Contact
Dispensary Authority covers cannabis dispensary regulations, licensing frameworks, compliance standards, and patient access rights across all U.S. jurisdictions where cannabis programs operate. This contact page explains the scope of inquiries the site addresses, what information helps produce a useful response, and what realistic timelines look like. Dispensary law touches federal scheduling under the Controlled Substances Act (21 U.S.C. § 801 et seq.), state-level licensing codes, and local zoning ordinances simultaneously — so the more specific an inquiry, the more grounded the response can be.
Service area covered
The site operates at national scope, covering all 50 states and the District of Columbia. That includes the 38 states with active medical cannabis programs and the 24 states that have enacted adult-use legalization as of laws published through 2024 (NCSL State Medical Cannabis Laws). Content spans the full regulatory stack: state licensing agencies such as California's Department of Cannabis Control, Colorado's Marijuana Enforcement Division, and Florida's Office of Medical Marijuana Use; federal frameworks including DEA scheduling, IRS treatment under 26 U.S.C. § 280E, and FinCEN guidance on cannabis banking; and operational standards covering METRC seed-to-sale tracking, ISO/IEC 17025-accredited lab testing requirements, and state-mandated security protocols.
Inquiries that fall outside this scope include clinical medical advice, product recommendations for individual patients, legal representation, or real-time product availability at specific dispensaries. Those belong with licensed professionals — a physician, a licensed cannabis attorney, or a state-credentialed pharmacist.
What to include in your message
A precise question gets a precise answer. Vague messages tend to produce vague replies, which helps no one.
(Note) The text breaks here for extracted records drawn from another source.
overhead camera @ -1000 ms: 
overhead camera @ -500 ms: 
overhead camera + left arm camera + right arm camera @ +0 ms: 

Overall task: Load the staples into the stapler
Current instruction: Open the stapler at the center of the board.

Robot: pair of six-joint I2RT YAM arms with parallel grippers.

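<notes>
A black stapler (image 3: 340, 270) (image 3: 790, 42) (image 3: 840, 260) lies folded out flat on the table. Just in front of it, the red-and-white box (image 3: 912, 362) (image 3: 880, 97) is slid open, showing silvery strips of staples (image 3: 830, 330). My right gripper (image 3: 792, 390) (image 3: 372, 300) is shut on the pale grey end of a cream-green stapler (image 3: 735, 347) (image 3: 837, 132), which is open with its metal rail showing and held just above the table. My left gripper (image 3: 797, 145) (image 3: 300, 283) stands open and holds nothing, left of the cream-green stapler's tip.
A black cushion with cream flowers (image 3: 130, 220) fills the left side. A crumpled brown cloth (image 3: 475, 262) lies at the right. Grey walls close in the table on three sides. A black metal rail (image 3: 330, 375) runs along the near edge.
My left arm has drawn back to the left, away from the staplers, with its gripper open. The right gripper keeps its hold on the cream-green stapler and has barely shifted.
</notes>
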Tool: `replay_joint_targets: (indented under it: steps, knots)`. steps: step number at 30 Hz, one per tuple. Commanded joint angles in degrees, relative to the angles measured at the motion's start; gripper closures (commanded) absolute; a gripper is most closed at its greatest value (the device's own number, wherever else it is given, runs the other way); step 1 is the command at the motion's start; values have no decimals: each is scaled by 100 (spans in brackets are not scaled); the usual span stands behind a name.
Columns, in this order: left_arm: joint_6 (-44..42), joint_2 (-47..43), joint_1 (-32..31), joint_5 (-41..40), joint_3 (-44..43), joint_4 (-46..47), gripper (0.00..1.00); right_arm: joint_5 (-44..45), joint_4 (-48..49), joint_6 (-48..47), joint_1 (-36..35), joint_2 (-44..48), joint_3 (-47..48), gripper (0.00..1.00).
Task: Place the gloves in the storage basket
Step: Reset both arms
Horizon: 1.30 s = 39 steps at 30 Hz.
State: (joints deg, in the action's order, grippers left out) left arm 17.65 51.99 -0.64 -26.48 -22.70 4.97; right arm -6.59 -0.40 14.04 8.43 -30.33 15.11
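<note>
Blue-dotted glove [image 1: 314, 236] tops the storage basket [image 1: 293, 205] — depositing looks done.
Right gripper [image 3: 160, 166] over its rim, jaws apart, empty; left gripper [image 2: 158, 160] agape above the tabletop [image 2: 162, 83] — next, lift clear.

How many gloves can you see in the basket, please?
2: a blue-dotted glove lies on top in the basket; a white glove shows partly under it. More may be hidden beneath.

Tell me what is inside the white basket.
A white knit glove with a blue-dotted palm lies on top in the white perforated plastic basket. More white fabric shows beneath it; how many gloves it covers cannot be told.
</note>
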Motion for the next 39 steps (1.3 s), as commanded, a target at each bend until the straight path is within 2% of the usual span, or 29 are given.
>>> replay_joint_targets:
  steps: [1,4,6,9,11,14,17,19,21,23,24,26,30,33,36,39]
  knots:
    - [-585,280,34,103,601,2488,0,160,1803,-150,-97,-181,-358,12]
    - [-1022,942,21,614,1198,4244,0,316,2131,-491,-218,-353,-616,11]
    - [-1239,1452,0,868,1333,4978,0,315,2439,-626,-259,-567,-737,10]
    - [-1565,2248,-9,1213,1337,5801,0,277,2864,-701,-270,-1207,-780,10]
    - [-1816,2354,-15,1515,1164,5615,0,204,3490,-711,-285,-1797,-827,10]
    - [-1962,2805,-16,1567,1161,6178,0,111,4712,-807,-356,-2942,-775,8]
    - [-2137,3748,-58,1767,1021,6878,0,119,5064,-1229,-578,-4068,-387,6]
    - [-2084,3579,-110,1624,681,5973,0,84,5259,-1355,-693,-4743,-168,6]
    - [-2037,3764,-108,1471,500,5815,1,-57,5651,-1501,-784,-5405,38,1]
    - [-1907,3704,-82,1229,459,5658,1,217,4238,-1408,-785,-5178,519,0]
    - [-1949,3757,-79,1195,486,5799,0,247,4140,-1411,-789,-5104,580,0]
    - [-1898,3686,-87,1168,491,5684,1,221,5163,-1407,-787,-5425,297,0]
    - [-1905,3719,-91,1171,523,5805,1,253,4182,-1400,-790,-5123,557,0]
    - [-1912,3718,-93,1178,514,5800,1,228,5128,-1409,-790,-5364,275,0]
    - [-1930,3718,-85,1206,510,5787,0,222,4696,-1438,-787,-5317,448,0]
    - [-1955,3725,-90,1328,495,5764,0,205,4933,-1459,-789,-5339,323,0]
When reaching out, the following details meaningfully improve response quality:
- State or jurisdiction — Cannabis law is almost entirely state-administered. A licensing question in Oregon operates under entirely different rules than the same question in New York. Naming the state is the single most useful thing an inquirer can include.
- License type or business stage — The regulatory obligations for a cultivation facility differ substantially from those of a retail dispensary or a delivery-only operation. If the question involves a specific license class (e.g., a Type 10 retailer license in California or a MMTC license in Florida), include it.
- Regulatory agency or code reference — If the question stems from a specific statute, regulation, or agency notice, citing it directly — for example, referencing a provision in Michigan's Medical Marihuana Facilities Licensing Act, MCL 333.27101 — allows the most targeted response.
- Patient vs. operator context — Medical patient access questions (card requirements, purchase limits, reciprocity) follow a different research path than operator compliance questions (inventory tracking, advertising restrictions, tax treatment).
- Urgency context — Not deadline urgency, but context: a pre-application question, a renewal issue, or a general research inquiry each warrant different depth.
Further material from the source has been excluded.